Top Ten Tuesday is a meme hosted by The Broke and the Bookish, featuring a different top 10 theme each week.
This week’s theme is Top Ten Favorite Books With X Setting. I always enjoy the topics that are a bit open-ended like this — it’s so much fun to see the creative ideas that bloggers come up with! I myself was feeling a bit less than creative… but for whatever weird reason, sitting here in the middle of summer, I started thinking about snow… and cold… and ice… and Antarctica.
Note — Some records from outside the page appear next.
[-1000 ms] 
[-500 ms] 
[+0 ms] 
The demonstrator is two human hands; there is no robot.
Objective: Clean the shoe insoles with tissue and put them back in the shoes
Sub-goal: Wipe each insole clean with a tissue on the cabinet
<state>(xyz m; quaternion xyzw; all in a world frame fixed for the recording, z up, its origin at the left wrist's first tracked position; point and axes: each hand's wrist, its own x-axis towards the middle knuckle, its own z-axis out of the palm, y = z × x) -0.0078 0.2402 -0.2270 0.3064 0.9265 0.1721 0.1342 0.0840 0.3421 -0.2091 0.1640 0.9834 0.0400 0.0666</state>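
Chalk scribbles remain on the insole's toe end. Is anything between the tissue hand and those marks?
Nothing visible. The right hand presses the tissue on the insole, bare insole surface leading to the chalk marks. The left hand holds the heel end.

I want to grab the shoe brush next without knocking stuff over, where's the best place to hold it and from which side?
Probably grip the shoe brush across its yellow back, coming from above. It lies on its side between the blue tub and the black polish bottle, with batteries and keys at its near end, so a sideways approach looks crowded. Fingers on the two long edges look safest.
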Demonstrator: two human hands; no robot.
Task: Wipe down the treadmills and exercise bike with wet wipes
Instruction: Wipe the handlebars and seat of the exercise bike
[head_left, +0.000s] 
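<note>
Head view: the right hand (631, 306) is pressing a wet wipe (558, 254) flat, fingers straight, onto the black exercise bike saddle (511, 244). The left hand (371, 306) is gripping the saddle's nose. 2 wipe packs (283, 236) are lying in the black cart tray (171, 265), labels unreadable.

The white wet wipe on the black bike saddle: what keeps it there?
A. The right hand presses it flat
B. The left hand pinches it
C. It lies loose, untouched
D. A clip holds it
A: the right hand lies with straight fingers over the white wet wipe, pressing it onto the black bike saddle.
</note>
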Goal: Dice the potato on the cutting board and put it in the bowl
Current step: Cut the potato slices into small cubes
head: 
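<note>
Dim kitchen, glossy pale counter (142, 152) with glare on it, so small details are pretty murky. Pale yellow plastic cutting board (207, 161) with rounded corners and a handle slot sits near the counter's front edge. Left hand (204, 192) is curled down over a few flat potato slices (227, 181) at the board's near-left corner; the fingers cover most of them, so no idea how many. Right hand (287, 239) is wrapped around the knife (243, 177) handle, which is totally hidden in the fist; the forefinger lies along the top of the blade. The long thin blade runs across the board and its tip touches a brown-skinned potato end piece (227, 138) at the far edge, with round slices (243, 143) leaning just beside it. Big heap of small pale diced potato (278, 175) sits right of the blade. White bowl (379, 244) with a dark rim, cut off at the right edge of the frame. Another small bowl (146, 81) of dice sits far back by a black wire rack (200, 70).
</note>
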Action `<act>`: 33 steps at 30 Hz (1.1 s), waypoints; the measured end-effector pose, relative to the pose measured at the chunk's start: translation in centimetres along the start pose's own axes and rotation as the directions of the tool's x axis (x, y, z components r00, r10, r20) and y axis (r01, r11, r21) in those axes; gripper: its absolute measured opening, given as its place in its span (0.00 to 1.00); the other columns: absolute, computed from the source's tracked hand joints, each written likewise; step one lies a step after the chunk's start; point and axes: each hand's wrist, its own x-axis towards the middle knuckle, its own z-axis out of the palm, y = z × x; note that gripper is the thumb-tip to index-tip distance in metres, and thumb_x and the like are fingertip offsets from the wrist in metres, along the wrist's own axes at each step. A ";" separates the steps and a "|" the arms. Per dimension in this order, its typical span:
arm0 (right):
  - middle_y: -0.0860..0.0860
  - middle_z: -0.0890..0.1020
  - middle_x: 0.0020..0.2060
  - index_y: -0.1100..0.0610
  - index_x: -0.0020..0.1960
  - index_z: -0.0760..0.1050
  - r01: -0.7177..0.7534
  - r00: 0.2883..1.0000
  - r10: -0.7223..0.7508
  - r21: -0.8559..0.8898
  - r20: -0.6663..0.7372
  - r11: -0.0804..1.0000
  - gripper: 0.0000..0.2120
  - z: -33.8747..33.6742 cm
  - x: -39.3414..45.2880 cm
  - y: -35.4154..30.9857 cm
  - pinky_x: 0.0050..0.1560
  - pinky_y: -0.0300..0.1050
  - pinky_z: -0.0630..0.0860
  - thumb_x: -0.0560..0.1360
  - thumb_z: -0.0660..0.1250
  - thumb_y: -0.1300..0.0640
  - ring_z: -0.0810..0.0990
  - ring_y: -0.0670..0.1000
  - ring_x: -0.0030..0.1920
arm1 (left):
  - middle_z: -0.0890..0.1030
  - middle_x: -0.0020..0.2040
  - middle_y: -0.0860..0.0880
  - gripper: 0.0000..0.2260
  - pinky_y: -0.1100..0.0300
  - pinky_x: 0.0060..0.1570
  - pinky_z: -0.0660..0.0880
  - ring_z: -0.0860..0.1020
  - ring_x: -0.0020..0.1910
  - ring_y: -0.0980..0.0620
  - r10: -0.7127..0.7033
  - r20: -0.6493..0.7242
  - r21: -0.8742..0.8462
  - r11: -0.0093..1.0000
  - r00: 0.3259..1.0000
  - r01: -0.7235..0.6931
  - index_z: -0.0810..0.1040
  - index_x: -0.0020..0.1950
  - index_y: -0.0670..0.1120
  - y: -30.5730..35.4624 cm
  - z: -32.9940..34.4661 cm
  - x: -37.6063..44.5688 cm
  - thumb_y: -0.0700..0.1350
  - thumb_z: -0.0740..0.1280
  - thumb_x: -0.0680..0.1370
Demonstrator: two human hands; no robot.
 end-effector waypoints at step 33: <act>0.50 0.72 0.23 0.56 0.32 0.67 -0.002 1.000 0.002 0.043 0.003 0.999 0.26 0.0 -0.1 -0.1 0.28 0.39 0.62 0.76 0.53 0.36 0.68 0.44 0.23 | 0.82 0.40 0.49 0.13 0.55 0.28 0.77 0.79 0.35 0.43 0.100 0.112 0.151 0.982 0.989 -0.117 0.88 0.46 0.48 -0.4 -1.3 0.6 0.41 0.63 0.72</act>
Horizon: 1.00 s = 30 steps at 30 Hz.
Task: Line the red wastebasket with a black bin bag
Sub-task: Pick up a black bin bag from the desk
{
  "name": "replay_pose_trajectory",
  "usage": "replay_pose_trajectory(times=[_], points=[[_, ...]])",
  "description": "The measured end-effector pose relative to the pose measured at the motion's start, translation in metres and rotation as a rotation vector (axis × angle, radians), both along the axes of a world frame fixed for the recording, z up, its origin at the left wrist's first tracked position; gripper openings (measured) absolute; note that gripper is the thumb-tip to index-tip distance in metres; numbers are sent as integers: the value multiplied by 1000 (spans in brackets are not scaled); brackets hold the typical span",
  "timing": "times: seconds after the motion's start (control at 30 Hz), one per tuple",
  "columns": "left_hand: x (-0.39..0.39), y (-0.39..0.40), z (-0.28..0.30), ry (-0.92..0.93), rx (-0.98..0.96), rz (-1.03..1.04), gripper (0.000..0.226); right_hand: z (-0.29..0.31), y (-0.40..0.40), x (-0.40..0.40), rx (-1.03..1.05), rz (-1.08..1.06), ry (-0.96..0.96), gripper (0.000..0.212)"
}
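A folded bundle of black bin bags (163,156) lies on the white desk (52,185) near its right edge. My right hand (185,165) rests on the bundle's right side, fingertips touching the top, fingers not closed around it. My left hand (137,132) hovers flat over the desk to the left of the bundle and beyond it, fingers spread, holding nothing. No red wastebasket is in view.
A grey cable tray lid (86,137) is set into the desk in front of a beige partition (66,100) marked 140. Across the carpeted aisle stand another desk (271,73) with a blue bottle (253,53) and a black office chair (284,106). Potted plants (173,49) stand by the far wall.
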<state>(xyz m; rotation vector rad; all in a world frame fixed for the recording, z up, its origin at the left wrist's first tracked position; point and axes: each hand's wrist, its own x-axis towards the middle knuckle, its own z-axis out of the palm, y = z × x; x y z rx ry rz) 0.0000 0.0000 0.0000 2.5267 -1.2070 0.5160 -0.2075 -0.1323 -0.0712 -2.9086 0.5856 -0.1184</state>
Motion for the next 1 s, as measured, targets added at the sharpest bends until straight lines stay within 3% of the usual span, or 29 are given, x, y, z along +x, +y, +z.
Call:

So for no very good reason, my theme this week is snowy settings — books that either take place entirely in a snowy or bitterly cold place, or have very memorable scenes that take place someplace full of snow and ice.
(A note about me: I HATE being cold. So this is a weird choice for me. Still. Here we go.)
1) The Snow Child by Eowyn Ivey: This magical story of a childless couple who may (or may not) have made a snow child that comes to life is full of bone-chilling descriptions of life on an Alaskan homestead.
2) A Game of Thrones by George R. R. Martin: The Wall! A giant wall made of ice! Need I say more?
3) The Silent Land by Graham Joyce: Honestly, one of the most beautiful books I’ve ever read, set in and around a ski resort in the Pyrenees during an avalanche. Snow everywhere!
4)The Golden Compass by Philip Pullman: I just love the armored bears (hurray for Iorek Byrnison!) and the gloom and mystery of the Far North.
5) The Lion, The Witch, and The Wardrobe by C. S. Lewis: The White Witch has condemned Narnia to a never-ending winter. Snow, snow, everywhere! It actually looks lovely, but all the talking animals seem to want spring to arrive.
6) The Shining by Stephen King: A family spending the winter snowed in at a creepy mountainside hotel? Now there’s a recipe for a relaxing vacation!
7) The Long Winter by Laura Ingalls Wilder: Those blizzards scared the heck out of me at a young age.
8) Life As We Knew It by Susan Beth Pfeffer: An intense world-wide winter brought on by global natural disaster. Let this be a lesson to all of us: Keep canned food on hand at all times.
9) Midwives by Chris Bohjalian: Or, the perils of a home birth in the middle of winter in Vermont. Just saying.
10) The Snowy Day by Ezra Jack Keats: A perfect picture of all the ways a kid can have fun on a day full of snow. Because I really should end this list on a cheery note, don’t you think?
I thought I’d have a hard time coming up with ten — but as it turns out, I could have kept going! So I’ll give “honorable mention” to a few more books set in the ice or snow, best read with a warm quilt and a cup of hot chocolate:
- Where’d You Go, Bernadette by Maria Semple (for the Antarctica scenes)
- Into Thin Air by Jon Krakauer
- Ice Bound by Dr. Jerri Nielsen
- Mrs. Mike by Benedict & Nancy Freedman
- Odd & The Frost Giants by Neil Gaiman
- The Wolves of Mercy Falls series by Maggie Stiefvater
- The Ice Dragon by George R. R. Martin
- The Winter Ghosts by Kate Mosse
See, I don’t compulsively include the same books every week! Look, I made it through a whole top 10 list without mentioning Harry Potter, The Sparrow, or Outlander… oops.